Realizing that the Curia has become sclerotic and dysfunctional, he has turned to a select group of eight cardinals, drawn from different corners of the world, to advise him on important matters confronting the Church. There is even speculation that he is planning to build a parallel Curia that can streamline and assume many of the old structure's duties.

Along these lines, perhaps the most important steps Francis has taken are with respect to Vatican finances. He named George Cardinal Pell as "Secretary for the Economy," tasking him with the administration of the Church's material wealth. He has also moved to reform the Vatican Bank, firing most of the old team and bringing in a new group of administrators. He has pledged transparency, and the early reports are good.

Still, the world waits for a more visible response on the matter of clerical sex abuse. The Pope's actions thus far have been timid. To be sure, Pope Benedict did more to remedy this grave injustice than he has received credit for, and the same may be true of Pope Francis. But the public must be reassured, and only visible, public action can provide the necessary reassurance.

As he revealed in his newspaper interviews, he is a man with a high regard for secular culture.
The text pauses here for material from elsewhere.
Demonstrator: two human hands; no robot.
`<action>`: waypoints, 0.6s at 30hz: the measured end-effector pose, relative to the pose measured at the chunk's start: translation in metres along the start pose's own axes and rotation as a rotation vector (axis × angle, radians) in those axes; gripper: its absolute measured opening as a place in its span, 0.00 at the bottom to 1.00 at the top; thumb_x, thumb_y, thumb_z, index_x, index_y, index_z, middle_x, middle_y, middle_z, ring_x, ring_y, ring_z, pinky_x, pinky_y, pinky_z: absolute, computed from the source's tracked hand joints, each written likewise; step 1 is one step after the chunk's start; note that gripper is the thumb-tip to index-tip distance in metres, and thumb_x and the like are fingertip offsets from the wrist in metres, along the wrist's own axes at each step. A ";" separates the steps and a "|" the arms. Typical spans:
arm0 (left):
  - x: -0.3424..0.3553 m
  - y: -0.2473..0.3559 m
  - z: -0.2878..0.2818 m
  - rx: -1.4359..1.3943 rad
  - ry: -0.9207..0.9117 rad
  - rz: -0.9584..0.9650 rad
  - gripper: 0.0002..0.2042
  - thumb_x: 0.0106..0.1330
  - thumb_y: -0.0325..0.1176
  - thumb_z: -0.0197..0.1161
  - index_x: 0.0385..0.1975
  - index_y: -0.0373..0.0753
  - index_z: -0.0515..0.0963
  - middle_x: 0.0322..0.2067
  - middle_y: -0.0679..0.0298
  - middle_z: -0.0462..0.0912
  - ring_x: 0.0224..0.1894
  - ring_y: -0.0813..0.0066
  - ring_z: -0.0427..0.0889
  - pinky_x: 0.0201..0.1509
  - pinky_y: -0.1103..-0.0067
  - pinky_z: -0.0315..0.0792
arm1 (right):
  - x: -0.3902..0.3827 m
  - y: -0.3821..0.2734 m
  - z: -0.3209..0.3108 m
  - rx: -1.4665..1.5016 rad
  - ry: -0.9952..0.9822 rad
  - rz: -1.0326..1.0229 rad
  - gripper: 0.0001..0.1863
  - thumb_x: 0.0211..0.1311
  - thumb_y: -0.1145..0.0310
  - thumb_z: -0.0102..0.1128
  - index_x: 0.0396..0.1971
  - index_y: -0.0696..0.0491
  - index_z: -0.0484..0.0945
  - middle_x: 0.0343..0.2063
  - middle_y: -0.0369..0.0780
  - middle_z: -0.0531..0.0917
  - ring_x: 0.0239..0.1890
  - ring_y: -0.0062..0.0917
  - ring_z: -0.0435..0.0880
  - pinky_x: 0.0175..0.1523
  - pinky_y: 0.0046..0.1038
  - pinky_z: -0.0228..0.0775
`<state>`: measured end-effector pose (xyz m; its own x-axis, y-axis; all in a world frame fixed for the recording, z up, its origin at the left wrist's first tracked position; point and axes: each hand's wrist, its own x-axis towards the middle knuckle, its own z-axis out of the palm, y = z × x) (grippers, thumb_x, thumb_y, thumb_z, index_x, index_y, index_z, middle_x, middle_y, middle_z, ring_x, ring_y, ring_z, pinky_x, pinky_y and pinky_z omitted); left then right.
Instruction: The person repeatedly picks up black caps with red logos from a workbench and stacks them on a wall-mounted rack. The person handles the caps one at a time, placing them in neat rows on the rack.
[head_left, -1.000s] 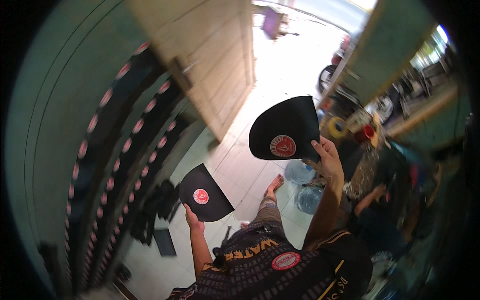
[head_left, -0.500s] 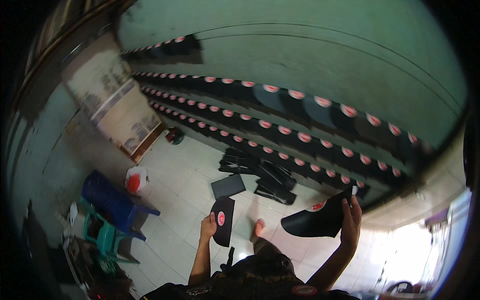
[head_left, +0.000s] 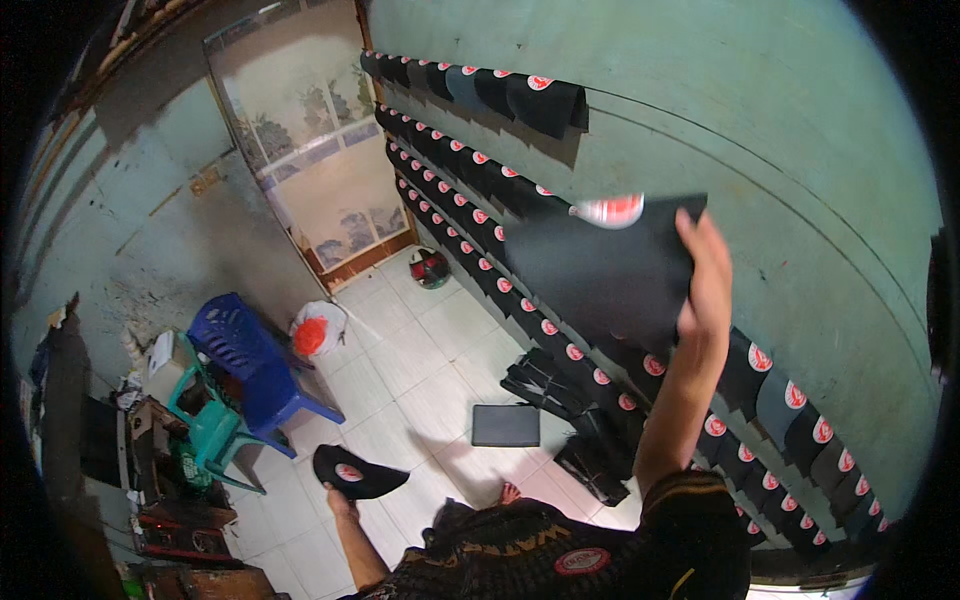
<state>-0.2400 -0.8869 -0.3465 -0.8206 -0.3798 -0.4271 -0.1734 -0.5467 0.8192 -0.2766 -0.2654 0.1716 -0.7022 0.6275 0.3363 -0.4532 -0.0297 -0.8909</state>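
My right hand (head_left: 708, 275) is raised at the green wall, fingers pinched on the right edge of a black flexible sheet (head_left: 600, 265) with a red-and-white round print along its top. Blurred by motion, this sheet hides part of the hanging rows behind it. Lower down on the left, my left hand (head_left: 342, 502) grips a second black sheet (head_left: 378, 480), curved in outline, with the same kind of print. Similar black sheets (head_left: 545, 108) hang over lines in several rows along the wall.
On the tiled floor lie stacks of black sheets (head_left: 590, 470) and a flat dark rectangular piece (head_left: 506, 426). To the left stand a blue plastic chair (head_left: 250, 370), a green chair (head_left: 225, 440) and a white bag with something red (head_left: 315, 330). A helmet (head_left: 429, 267) sits near the door (head_left: 320, 150).
My view has swung right toward the wall. The right hand has risen with its sheet up to the hanging rows. My left hand keeps its sheet, now lower and farther left.
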 end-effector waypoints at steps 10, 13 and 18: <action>0.179 -0.067 0.023 -0.458 -0.977 -0.028 0.34 0.71 0.58 0.22 0.64 0.40 0.62 0.60 0.54 0.69 0.62 0.53 0.68 0.67 0.58 0.62 | 0.290 -0.044 0.129 0.327 -0.104 -0.110 0.09 0.63 0.74 0.52 0.38 0.64 0.73 0.35 0.46 0.80 0.34 0.29 0.81 0.39 0.28 0.80; 0.223 -0.073 0.093 -0.147 -0.264 -0.289 0.33 0.72 0.57 0.23 0.64 0.40 0.61 0.61 0.54 0.67 0.62 0.53 0.68 0.67 0.57 0.62 | 0.340 -0.019 0.142 0.314 -0.010 -0.055 0.07 0.62 0.77 0.51 0.36 0.65 0.69 0.34 0.49 0.76 0.32 0.34 0.79 0.39 0.29 0.82; 0.312 -0.048 0.197 -0.045 -0.338 -0.441 0.32 0.72 0.56 0.24 0.64 0.40 0.61 0.62 0.54 0.67 0.61 0.52 0.68 0.67 0.57 0.62 | 0.371 0.031 0.133 0.278 0.136 -0.050 0.08 0.65 0.75 0.48 0.39 0.64 0.69 0.34 0.45 0.75 0.33 0.30 0.78 0.36 0.26 0.78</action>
<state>-0.5945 -0.8320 -0.4440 -0.8059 0.1485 -0.5732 -0.5225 -0.6336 0.5705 -0.6242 -0.1376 0.3089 -0.6041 0.7313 0.3167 -0.6312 -0.1963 -0.7504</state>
His favorite musicians, his favorite painters, his favorite movie directors, are all secular artists. This is a man who does not see either himself or the Church as standing walled off from the world, a Fortress Ecclesia standing strong against a secular tide. He is open to the good things that secular culture has to offer.
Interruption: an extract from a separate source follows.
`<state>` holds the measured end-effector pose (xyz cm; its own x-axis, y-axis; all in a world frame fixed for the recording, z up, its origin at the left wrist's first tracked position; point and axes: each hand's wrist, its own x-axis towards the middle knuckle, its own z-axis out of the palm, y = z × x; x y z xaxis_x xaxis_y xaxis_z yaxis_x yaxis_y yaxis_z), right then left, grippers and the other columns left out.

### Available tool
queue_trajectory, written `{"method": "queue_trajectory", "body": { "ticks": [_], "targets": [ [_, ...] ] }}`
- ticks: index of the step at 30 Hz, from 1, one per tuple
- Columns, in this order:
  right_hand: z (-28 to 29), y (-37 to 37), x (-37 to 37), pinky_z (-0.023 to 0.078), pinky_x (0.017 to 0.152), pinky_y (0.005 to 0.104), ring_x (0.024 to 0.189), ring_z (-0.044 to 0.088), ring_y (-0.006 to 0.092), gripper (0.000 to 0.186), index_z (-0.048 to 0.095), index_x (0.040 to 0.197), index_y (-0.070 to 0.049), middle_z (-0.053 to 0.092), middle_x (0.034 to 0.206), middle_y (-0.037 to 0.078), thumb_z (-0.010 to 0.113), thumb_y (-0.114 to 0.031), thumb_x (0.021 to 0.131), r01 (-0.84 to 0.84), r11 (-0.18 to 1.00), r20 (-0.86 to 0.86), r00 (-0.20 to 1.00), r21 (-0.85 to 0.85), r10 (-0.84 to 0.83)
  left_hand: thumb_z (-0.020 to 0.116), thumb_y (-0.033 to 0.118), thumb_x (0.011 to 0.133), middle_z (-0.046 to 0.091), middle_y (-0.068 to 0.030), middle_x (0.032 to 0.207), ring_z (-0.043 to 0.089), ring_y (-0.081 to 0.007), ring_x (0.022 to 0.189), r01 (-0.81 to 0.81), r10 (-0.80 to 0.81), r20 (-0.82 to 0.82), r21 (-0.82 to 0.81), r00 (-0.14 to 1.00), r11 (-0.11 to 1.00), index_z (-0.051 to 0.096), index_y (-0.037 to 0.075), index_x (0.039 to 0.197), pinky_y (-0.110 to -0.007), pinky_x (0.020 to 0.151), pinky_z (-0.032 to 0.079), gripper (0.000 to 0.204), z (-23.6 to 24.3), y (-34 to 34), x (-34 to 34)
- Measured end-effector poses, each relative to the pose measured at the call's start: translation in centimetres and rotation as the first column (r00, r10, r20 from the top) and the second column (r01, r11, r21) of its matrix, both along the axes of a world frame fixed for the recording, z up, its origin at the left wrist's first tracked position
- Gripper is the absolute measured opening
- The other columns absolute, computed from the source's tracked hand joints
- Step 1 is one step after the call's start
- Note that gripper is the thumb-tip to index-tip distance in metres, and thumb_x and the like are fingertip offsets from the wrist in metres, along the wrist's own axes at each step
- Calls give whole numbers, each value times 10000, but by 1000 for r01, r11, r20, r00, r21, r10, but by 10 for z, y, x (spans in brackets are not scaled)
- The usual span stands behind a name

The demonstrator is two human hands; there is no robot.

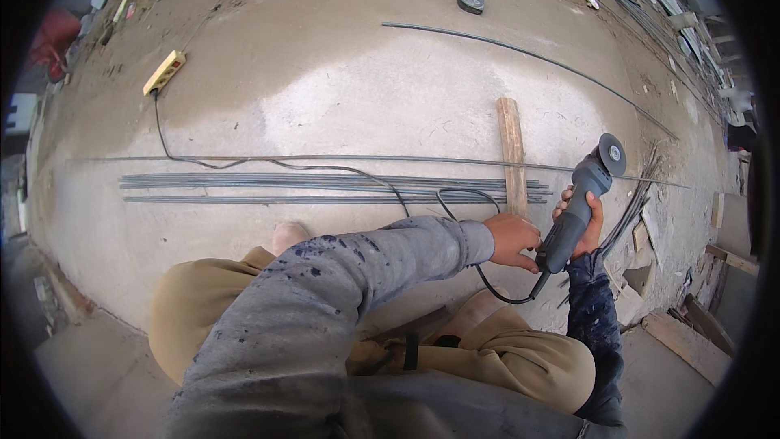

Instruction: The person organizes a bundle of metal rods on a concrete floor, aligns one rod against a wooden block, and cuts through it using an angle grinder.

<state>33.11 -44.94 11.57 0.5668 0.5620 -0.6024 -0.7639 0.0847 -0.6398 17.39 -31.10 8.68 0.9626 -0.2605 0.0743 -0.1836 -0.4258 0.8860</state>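
My right hand [594, 226] is wrapped around the body of a grey angle grinder [571, 223]. The tool is tilted, its cutting disc [613, 154] at the upper end and its black cord [508, 299] leaving the lower end. Curled fingers of my left hand [512, 239] meet the grinder's rear part from the left; their exact grip is partly hidden. Beyond my hands, several thin steel bars [325, 182] lie side by side on the concrete. One longer bar [366, 158] runs across a wooden plank [511, 146] and passes below the grinder's head.
A yellow power strip [164, 73] lies at the far left, its black cable trailing across the bars. Farther off are a single bar [520, 50] and a dark round object [470, 1]. Wood scraps [686, 344] and more bars [642, 195] lie at the right.
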Motion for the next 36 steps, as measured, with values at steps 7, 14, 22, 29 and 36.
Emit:
{"method": "queue_trajectory", "body": {
  "ticks": [7, 14, 22, 29, 36],
  "targets": [
    [-54, -44, 16, 549, 653, 241, 733, 590, 106, 341, 495, 1129, -77, 580, 929, 14, 591, -316, 907, -41, 989, 60, 998, 140, 33, 788, 356, 573, 629, -129, 804, 624, -335, 810, -302, 302, -21, -35, 953, 953, 682, 50, 791, -443, 733, 476, 390, -21, -50, -13],
    [-57, -30, 9, 471, 622, 221, 714, 539, 100, 333, 524, 1056, -103, 557, 883, -6, 610, -373, 882, -62, 998, 20, 998, -32, 62, 735, 267, 663, 664, -169, 951, 663, -311, 850, -60, -161, -446, -442, 881, 895, 641, -7, 963, -380, 727, 552, 417, -21, -15, 5],
    [-21, 5, -20, 479, 705, 283, 719, 568, 156, 342, 552, 921, -73, 563, 797, 25, 673, -376, 819, 23, 963, -20, 999, -267, -30, 751, 152, 607, 638, -168, 953, 648, -261, 853, -403, 55, -589, -479, 806, 780, 572, -56, 1008, -340, 709, 536, 486, 16, -7, 17],
    [8, 45, -59, 474, 816, 338, 910, 578, 191, 404, 500, 1130, -48, 585, 959, 70, 645, -295, 846, -207, 942, 103, 965, -266, 241, 773, 191, 557, 638, -156, 919, 636, -249, 850, -570, 260, -649, -325, 715, 755, 529, -51, 1082, -333, 743, 506, 627, 30, 18, -8],
    [15, 29, -56, 447, 884, 334, 1015, 555, 207, 447, 533, 1190, -11, 600, 1098, 115, 662, -253, 837, -536, 649, 343, 565, -540, 751, 776, 202, 599, 638, -155, 910, 625, -222, 811, -449, 407, -642, 108, 650, 887, 538, -53, 1103, -325, 735, 503, 613, 47, 172, -82]
  ]
}}
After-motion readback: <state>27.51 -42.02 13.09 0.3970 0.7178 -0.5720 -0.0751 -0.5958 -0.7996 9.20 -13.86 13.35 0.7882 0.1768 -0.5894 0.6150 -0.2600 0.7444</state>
It is impossible to wage cultural war if you have an accepting view of the culture. And it is therefore not surprising that he wishes to deemphasize some of the hot button issues. He knows that the Church is crying out for internal reform, and that is where his energies must focus.

8. "Who am I to judge?"

These five words may define Pope Francis' pontificate. He made this statement when asked about gays in the Church. "When God looks at a gay person does he endorse the existence of this person with love, or reject and condemn this person?" So inquired Pope Francis. "We must always consider the person."
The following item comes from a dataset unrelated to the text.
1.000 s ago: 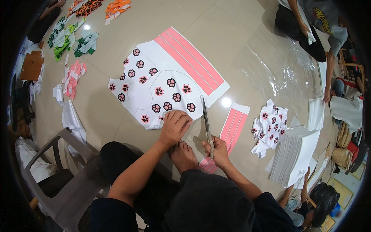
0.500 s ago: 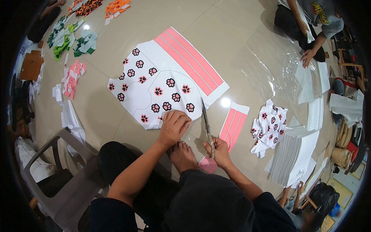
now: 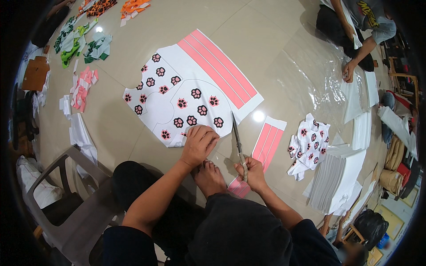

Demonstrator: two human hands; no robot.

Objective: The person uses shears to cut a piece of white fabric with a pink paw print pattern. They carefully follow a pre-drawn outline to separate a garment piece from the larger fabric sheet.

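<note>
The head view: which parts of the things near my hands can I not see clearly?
Head view: paw-print cloth under the left hand, covered by it.
Head view: part of the pink strip, behind the right hand.
Head view: heel of the foot, behind the head.

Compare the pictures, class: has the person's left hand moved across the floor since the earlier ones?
No, not noticeably: judged against the gray plastic chair, the left hand shows no clear shift in any direction.

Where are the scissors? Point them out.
In the head view, right of centre: the right hand holds the scissors, blade tips at the paw-print sheet.
</note>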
Pope Francis is a pastoral pope. And pastors always consider the person. His response to gays flows from his desire always to meet individuals in the circumstances of their lives. Catholics believe that individuals are judged individually, on their merits, based on the particular realities of their lives. What Pope Francis is doing is driving this point home. No categorical judgment is possible. Bloodless abstractions have no place. Only the person.

In his March 5 interview with Corriere della Sera, he said much the same thing about contraception. Paul VI's teaching on contraception was a beautiful statement, but it must be administered with "much mercy." Its concrete application, in the lives of Catholics, is first and foremost a matter of conscience. This has always been Catholic teaching, of course, but it is an aspect of Catholic thought that was lost sight of amidst the grand theorizing of the last two pontificates.

The Jesuit Father John Langan, Professor of Catholic Social Thought at Georgetown, has grasped this essential point in his essay on Pope Francis, "See the Person." Coming from a pastoral perspective, Langan asserts that the Church must consider "a new stance on the subject of homosexuality." Calling for "research ... across the fields of biology, medicine, social science, and ethics," Langan hopes for progress. He knows that the old way of doing business -- "we know what we know, what we don't know is not worth learning about" -- no longer works in the modern world. Pope Francis, with his "Who am I to judge?" has opened the door.